Já o infectologista Carlos Magno Fortaleza, docente da Faculdade de Medicina da Unesp de Botucatu, não vê risco de uma grande epidemia de meningite, nos moldes da que aconteceu na década de 1970.
— O que a gente tem de fazer é intensificar a vacinação nesses grupos que estão na campanha nacional, inclusive os portadores de HIV e imunodeprimidos, e fazer um bom bloqueio dos casos. Cada morte evitada é uma vitória — disse.
— Aquele grupo que se imunizou quando a vacina foi introduzida no calendário para crianças vai crescendo protegido, mas temos grupos mais velhos que nunca tomaram a vacina.
Ele acha que, embora não possa ser o único motivo, a baixa cobertura pode estar contribuindo para mais transmissão. Tanto ele quanto Rosana Rithcmann concordam que ainda não é necessário ampliar a vacinação para outros grupos.

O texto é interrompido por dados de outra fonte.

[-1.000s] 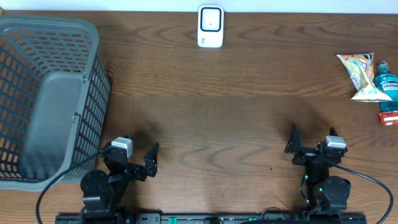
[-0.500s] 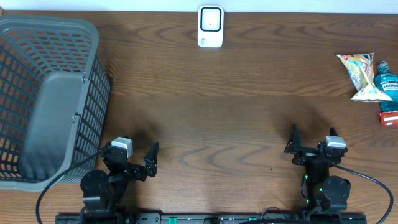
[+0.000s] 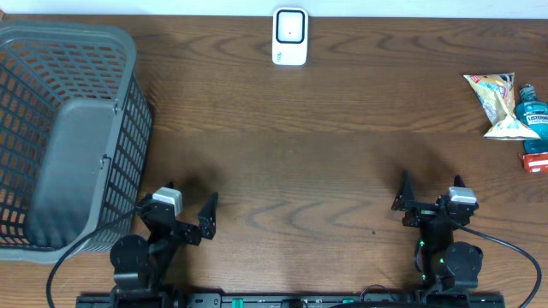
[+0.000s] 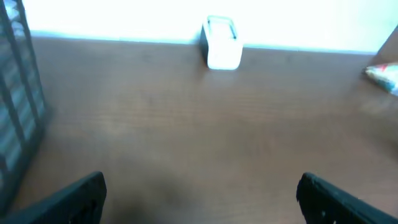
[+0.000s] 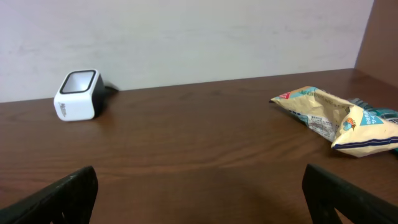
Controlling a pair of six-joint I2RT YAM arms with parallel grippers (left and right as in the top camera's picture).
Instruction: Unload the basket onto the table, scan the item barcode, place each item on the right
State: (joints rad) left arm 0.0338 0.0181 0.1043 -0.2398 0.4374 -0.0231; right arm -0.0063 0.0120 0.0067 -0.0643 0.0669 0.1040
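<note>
A dark brown wooden desk [image 3: 308, 154] carries a small white barcode scanner with a dark window [image 3: 290, 36], which stands at the middle of the far edge. A grey plastic mesh basket [image 3: 128, 137] fills the desk's left edge up to the far left corner. The items lie together at the right edge: a crinkled yellow-and-white snack bag [image 3: 495, 104], a blue mouthwash bottle [image 3: 533, 113] touching its right side, and a small red pack [image 3: 536, 160] just nearer than the bottle and cut off by the frame. The left gripper [image 3: 190, 195] sits at the near edge beside the basket with its jaws spread wide and nothing between them. The right gripper [image 3: 431, 181] sits at the near edge towards the right, equally wide and empty, well apart from the items.
</note>
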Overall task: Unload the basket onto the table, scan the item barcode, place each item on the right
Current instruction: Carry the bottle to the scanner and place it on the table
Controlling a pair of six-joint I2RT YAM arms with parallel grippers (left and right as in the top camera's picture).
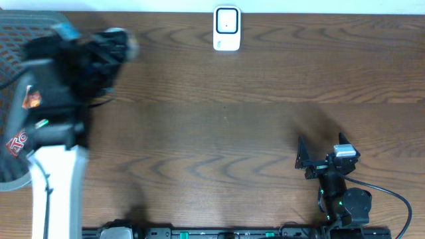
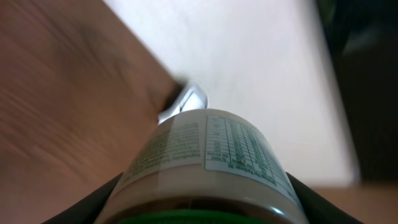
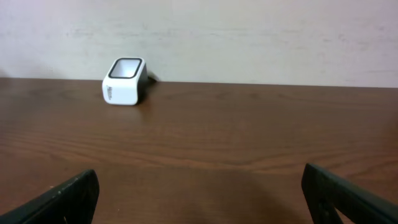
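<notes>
The item is a bottle [image 2: 205, 149] with a pale printed label and a green cap, filling the left wrist view. My left gripper [image 2: 202, 190] is shut on it, one dark finger on each side near the cap. In the overhead view this gripper [image 1: 118, 45] is a blur at the far left of the table, the bottle not distinct there. The white barcode scanner [image 1: 227, 28] stands at the table's far edge, in the middle; its blurred shape [image 2: 185, 102] shows beyond the bottle. My right gripper [image 1: 321, 145] rests open near the front right, nothing between its fingers, facing the scanner [image 3: 124, 81].
A grey mesh basket [image 1: 14, 40] sits at the far left edge with red-printed packets [image 1: 17, 143] in it. The left arm's white link [image 1: 56, 186] runs along the left side. A pale wall [image 3: 249, 37] rises behind the table.
</notes>
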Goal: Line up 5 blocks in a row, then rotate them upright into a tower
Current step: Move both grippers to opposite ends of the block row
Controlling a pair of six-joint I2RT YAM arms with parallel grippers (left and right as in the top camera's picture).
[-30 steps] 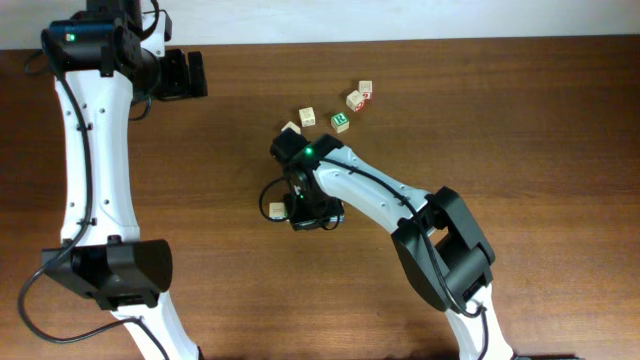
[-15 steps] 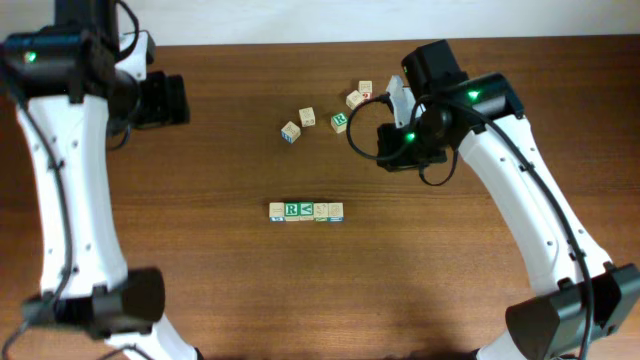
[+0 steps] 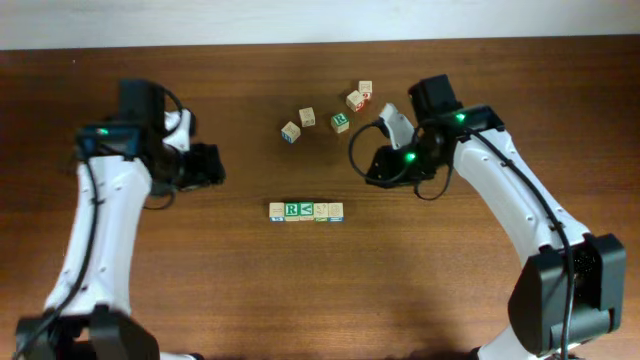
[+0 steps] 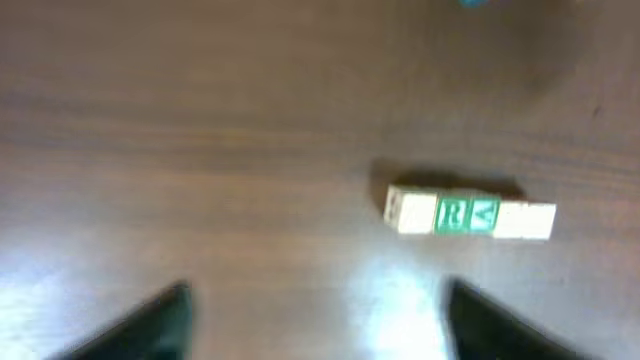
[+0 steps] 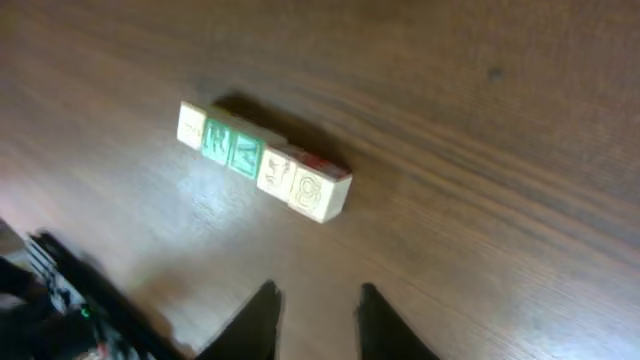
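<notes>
Several pale-wood blocks lie side by side in a straight row (image 3: 307,211) at the table's middle, with a green R and a green V facing up. The same row shows in the left wrist view (image 4: 470,214) and the right wrist view (image 5: 265,160). My left gripper (image 3: 213,166) hovers left of the row, open, nothing between its fingers (image 4: 150,325). My right gripper (image 3: 372,168) hangs above and to the right of the row. Its fingers (image 5: 258,320) stand a narrow gap apart with nothing in it.
Several loose cubes lie behind the row: one with blue print (image 3: 290,131), a plain one (image 3: 307,117), a green-lettered one (image 3: 340,122) and two with red marks (image 3: 355,99), (image 3: 366,90). Bare brown tabletop (image 3: 300,290) surrounds the row.
The right arm left the row, swung out to the right, then came back down and left a little. The left arm came in from the far left corner, its jaws narrowing.
</notes>
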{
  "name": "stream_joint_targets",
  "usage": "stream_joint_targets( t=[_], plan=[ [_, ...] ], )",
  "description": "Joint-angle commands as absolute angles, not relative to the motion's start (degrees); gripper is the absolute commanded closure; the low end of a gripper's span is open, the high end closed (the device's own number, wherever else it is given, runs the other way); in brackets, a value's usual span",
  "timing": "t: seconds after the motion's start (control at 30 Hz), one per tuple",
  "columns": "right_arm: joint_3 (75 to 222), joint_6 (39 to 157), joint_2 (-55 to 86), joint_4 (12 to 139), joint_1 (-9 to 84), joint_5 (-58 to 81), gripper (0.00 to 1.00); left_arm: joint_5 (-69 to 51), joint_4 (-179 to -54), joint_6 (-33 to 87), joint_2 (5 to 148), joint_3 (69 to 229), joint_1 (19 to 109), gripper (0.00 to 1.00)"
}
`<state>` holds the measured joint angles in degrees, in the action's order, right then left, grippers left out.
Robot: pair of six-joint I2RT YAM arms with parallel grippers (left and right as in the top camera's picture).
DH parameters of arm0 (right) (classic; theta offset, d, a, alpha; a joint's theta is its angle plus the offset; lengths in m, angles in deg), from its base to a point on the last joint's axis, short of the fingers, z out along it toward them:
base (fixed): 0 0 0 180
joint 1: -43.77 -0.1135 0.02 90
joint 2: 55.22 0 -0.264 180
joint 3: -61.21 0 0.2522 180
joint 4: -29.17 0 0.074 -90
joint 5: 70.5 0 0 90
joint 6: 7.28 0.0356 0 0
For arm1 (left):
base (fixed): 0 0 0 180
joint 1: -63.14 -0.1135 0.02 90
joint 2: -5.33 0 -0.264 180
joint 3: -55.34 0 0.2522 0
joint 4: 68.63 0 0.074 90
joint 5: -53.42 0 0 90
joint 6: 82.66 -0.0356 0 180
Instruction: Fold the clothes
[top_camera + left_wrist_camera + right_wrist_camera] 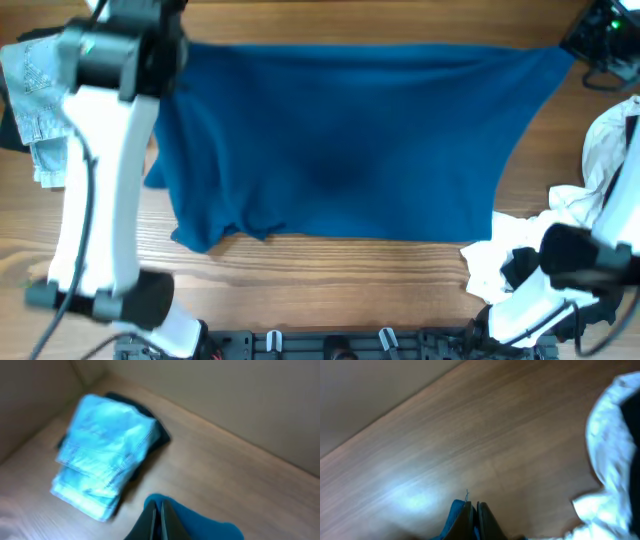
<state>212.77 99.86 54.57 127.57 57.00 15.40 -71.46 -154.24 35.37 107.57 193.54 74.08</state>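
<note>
Because each end effector is pinched onto a far corner of the cloth, the coming move turns on where the rest of the garment lies from those 2 grips. The left end effector [160, 519] has its fingers pressed together with blue fabric bunched around the tips. The right end effector [472, 516] is likewise closed, with a sliver of blue caught at its left finger, so I judge both clamped on the dark blue shirt [350, 140]. From the grips the shirt runs back toward the robot. Its far edge is drawn straight between the 2 corners, its long axis lies left to right across the desk [340, 275], and its loose hem lies on the robot's side, rumpled at the left. Neither arm is nearer the whole, since each holds 1 corner. The fold would therefore call for both to travel together toward the robot, carrying the taut edge over the hem. Whether the shirt's body rests flat or hangs partly lifted I cannot tell. Further out, the folded pale denim [100, 455] sits on a black piece [161, 435] just beyond the left corner. A heap of white garment [615, 445] lies near the hem's right end, where a dragged edge could catch it.
</note>
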Motion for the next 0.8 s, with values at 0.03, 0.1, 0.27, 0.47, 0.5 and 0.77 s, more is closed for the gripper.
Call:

— Não existe uma contraindicação de a gente fazer uma vacinação da população em geral, mas a medida racional em termos de uso dos nossos recursos é a vacinação de bloqueio e o uso da quimioprofilaxia dos contatos.
Marco Aurélio Safadi, da Sociedade Brasileira de Pediatria (SBI) acha importante aumentar a cobertura vacinal dos adolescentes.
— São os principais vetores de transmissão na comunidade. Se conseguirmos vacinar ao menos 80%, estamos protegendo também os adultos — disse:
— É importante estar atento aos surtos, fazer a aplicação de antibióticos para os contactantes e a vacinação de bloqueio dos grupos etários que foram acometidos.
As informações são do jornal O Estado de S. Paulo.